At the point when somebody encroaches on copyright — regardless of whether it's somebody doing it to you or you doing it to another person — there will be ramifications or what do we call it as consequences. YouTube treats the breach appropriately and will bring down the encroaching video. It likewise punishes the guilty party with a penalty. What's more, as in baseball, on the off chance that you take three strikes, you're are out there! YouTube boots you and your channel in the event that it gets to this point.

FIVE THINGS TO REMEMBER ABOUT YOUTUBE COPYRIGHTS

1. WHO IS THE COPYRIGHT OWNER?

 It is simple and easy to know that if you are the creator of the video, you own the copyright and if someone else has made a video the copyright belongs to that person and if you want to upload their video on your channel better have permission to do so.

2. ATTRIBUTION DOES NOT ABSOLVE COPYRIGHT VIOLATION

Some people take others' work and guarantee it as their own, and that is outright encroachment. Yet, it's no less of an offense when you utilize substance and afterward add a line saying, "Made by so-and-so." It's as yet a penetrate that can procure a strike and block the video.

On the off chance that you use another person's work in your video without that individual's consent, it doesn't make it less of an offense since you give the individual credit. You're as yet in infringement on the grounds that crediting the maker doesn't clear you if don't get authorization.

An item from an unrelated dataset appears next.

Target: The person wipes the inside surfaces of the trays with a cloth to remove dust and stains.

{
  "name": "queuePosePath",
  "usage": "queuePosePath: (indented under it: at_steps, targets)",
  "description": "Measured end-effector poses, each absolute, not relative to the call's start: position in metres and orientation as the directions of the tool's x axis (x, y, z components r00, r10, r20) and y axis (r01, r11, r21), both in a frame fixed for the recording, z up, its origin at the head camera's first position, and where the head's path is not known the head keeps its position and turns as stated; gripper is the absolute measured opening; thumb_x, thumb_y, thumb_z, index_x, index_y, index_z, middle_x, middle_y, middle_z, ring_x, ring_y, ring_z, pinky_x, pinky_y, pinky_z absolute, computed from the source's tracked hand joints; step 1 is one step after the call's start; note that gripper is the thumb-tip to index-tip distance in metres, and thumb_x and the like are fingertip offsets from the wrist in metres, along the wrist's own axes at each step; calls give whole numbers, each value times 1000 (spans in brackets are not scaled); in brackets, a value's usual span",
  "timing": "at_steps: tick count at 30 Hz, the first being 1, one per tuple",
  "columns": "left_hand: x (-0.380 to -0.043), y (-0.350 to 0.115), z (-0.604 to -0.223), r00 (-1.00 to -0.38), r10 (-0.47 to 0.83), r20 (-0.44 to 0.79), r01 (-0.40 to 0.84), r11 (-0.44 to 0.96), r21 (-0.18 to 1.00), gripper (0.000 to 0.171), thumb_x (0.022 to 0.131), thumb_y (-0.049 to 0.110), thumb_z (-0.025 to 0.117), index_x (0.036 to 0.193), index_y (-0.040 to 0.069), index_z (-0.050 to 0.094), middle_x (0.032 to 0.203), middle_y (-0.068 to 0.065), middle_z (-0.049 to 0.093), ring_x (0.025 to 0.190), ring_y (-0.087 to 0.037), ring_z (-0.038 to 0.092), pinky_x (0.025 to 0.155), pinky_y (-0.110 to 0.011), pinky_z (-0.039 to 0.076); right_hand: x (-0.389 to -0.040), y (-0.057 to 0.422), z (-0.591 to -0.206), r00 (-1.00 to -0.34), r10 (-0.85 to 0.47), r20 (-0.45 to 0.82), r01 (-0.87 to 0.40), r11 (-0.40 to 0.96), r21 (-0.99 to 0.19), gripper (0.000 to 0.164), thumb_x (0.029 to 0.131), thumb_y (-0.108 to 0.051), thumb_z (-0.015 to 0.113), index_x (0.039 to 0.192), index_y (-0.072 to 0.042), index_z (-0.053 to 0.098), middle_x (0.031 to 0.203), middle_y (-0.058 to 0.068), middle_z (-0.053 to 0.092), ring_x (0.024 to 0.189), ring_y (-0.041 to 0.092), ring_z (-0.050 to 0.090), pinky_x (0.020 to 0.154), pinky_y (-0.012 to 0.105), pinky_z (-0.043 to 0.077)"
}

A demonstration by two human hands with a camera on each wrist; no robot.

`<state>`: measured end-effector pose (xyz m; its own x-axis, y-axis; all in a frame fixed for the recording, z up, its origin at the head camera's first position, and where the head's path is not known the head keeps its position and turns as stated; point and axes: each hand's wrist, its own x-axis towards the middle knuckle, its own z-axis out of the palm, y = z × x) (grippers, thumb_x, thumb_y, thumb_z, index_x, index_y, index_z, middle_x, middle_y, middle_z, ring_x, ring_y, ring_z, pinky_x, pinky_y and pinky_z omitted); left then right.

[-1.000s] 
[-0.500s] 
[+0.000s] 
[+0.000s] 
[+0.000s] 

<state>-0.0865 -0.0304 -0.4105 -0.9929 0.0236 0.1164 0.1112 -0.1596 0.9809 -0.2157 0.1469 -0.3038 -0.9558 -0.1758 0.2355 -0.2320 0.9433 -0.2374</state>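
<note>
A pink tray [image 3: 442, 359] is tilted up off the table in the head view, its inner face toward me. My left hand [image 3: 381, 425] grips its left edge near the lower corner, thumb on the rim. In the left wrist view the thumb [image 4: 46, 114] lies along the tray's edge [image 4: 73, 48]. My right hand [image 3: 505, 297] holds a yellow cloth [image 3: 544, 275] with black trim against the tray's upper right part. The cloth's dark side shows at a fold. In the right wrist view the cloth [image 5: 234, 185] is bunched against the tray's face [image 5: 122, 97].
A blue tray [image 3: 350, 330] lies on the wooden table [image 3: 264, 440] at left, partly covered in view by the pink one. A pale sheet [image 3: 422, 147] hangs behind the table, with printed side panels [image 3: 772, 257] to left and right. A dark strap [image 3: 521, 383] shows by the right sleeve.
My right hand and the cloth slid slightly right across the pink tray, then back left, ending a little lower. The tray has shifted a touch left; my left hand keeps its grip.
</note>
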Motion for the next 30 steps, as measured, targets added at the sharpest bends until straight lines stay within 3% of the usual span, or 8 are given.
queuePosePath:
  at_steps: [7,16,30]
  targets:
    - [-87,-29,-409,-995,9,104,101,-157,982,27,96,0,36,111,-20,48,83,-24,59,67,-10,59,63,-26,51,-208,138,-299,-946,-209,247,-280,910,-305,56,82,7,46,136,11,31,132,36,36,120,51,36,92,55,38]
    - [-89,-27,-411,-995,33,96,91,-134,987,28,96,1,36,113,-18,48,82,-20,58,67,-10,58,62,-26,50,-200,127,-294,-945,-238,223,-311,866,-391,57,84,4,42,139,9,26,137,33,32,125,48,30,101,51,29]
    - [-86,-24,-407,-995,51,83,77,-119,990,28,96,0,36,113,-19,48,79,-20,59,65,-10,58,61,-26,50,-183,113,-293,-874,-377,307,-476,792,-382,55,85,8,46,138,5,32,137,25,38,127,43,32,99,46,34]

3. BE AWARE OF THE CONSEQUENCES

YouTube views copyright issues appropriately — and it blocks or brings down any video that encroaches on copyright. Two things can occur, and however they sound comparative, they're totally extraordinary:

•Takedown notice: If somebody sees content, they've made being utilized without their authorization, they can send YouTube a complaint. On the off chance that it's a penetrate, YouTube brings down the video.

•Content ID match: Content ID is a framework YouTube uses to naturally coordinate with content that disregards copyright against the large numbers of recordings transferred each month to the site. For Content ID to work appropriately, copyright proprietors need to transfer so-called reference documents — unique adaptations of their work that demonstrate they own the rights.

4. PROFIT MOTIVE IS IRRELEVANT

If you upload someone else video and your attitude is like you don’t want to make any money out of it and it's just for the entertainment purpose, still remember you will be accused of copyright infringement.

Regardless of whether you plan to bring in money from the video or you just need to impart your show-stopper to the world, it actually doesn't imply that you can disregard intellectual property law.

5. THOUGH COPYRIGHT IS NOT FOREVER BUT STILL ENOUGH FOR YOUTUBE

Copyright goes on for a very long time around 75 years past the demise of the creator; after that point, the protected substance enters the public area. At the point when that occurs, the substance is not, at this point secured by licensed innovation laws, and anybody can utilize it without consent. Obviously, for some individuals on YouTube, that substance isn't accessible to use without consent until we close to the next century.